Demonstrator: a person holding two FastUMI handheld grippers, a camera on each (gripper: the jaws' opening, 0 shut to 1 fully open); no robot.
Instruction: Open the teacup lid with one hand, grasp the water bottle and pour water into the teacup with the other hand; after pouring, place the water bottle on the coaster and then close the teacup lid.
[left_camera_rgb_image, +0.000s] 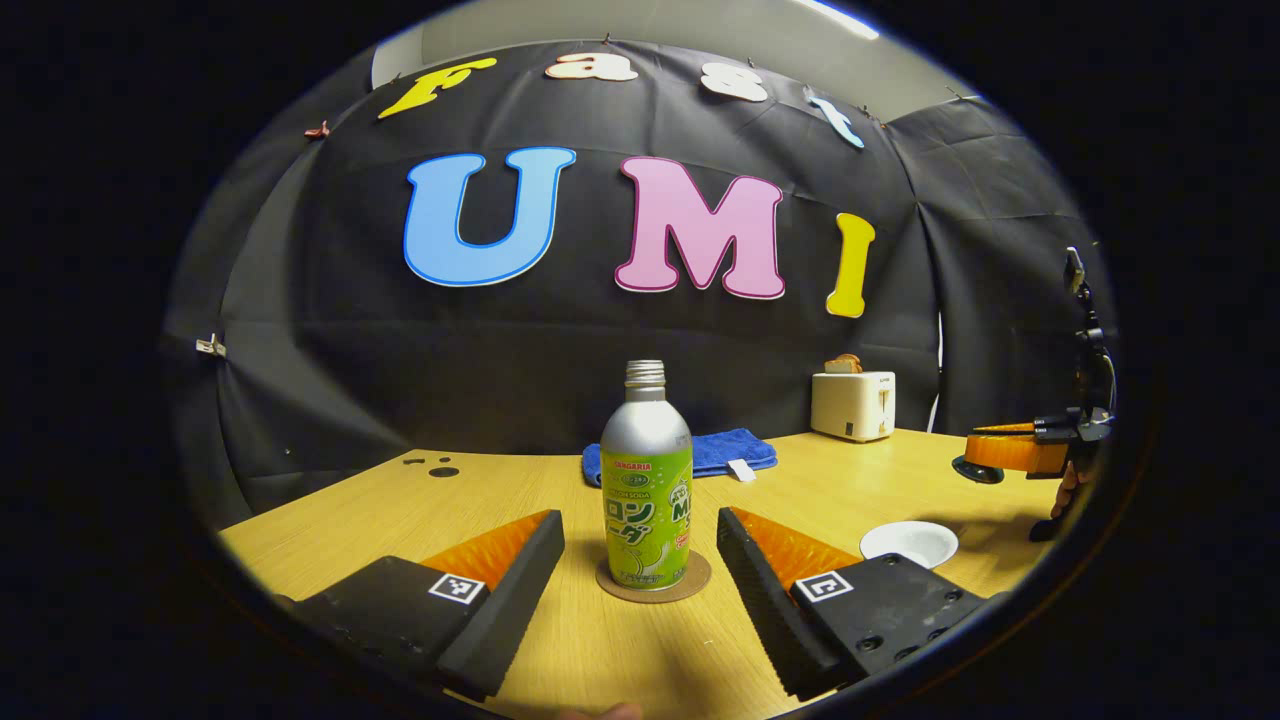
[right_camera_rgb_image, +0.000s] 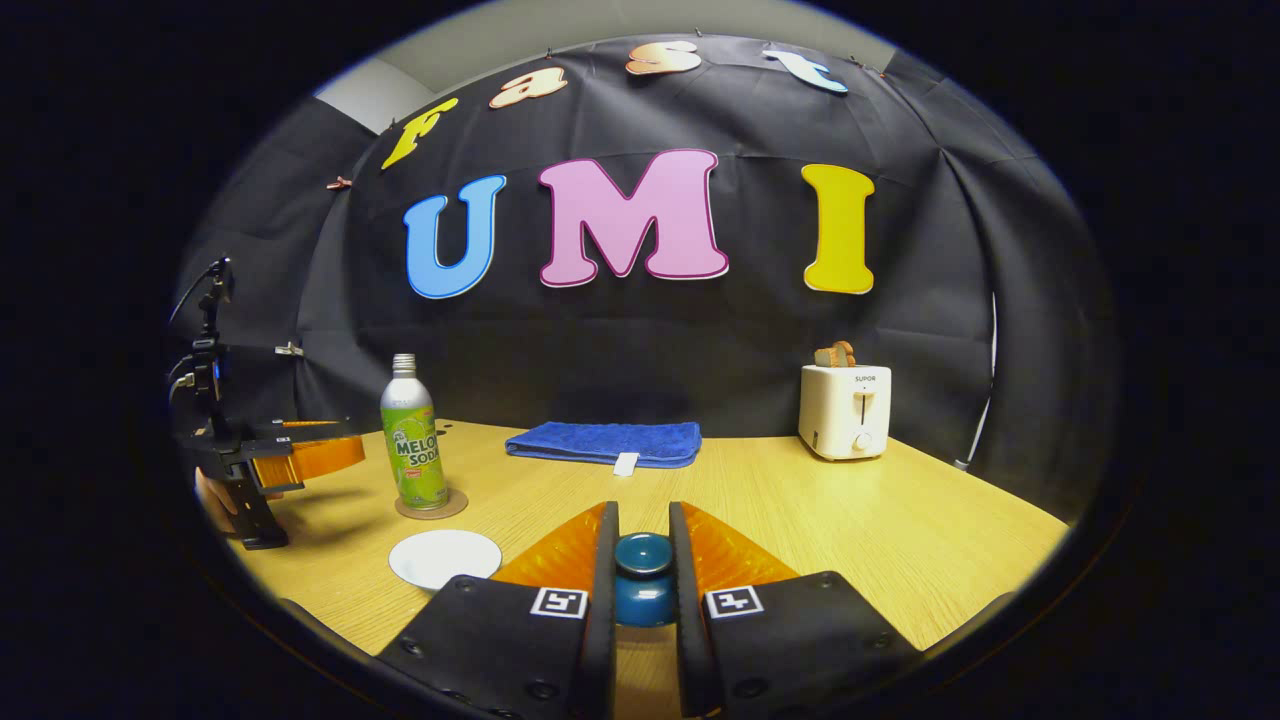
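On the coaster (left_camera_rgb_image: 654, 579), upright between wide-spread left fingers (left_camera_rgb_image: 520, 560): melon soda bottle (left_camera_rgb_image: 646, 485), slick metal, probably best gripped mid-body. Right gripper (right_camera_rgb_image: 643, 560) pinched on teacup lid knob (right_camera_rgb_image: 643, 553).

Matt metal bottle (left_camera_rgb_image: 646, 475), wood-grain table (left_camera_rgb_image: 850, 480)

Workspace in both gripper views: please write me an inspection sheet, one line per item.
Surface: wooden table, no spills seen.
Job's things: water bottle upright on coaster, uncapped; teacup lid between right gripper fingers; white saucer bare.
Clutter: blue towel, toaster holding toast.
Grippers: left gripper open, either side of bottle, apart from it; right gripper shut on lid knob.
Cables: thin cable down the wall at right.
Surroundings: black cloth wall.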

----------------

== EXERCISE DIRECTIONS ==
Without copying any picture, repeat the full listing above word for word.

== WRITTEN REPLY ==
Demonstrator: a person holding two FastUMI handheld grippers, a camera on each (gripper: the jaws' opening, 0 shut to 1 fully open); no robot.
Instruction: Open the teacup lid with one hand, grasp the water bottle and pour water into the teacup with the other hand; after pouring, place the water bottle on the coaster and then close the teacup lid.
[left_camera_rgb_image, +0.000s] 
[right_camera_rgb_image, +0.000s] 
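On the coaster (left_camera_rgb_image: 654, 579), upright between wide-spread left fingers (left_camera_rgb_image: 520, 560): melon soda bottle (left_camera_rgb_image: 646, 485), slick metal, probably best gripped mid-body. Right gripper (right_camera_rgb_image: 643, 560) pinched on teacup lid knob (right_camera_rgb_image: 643, 553).

Matt metal bottle (left_camera_rgb_image: 646, 475), wood-grain table (left_camera_rgb_image: 850, 480)

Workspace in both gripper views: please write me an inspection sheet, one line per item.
Surface: wooden table, no spills seen.
Job's things: water bottle upright on coaster, uncapped; teacup lid between right gripper fingers; white saucer bare.
Clutter: blue towel, toaster holding toast.
Grippers: left gripper open, either side of bottle, apart from it; right gripper shut on lid knob.
Cables: thin cable down the wall at right.
Surroundings: black cloth wall.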

That's the full output for the exercise.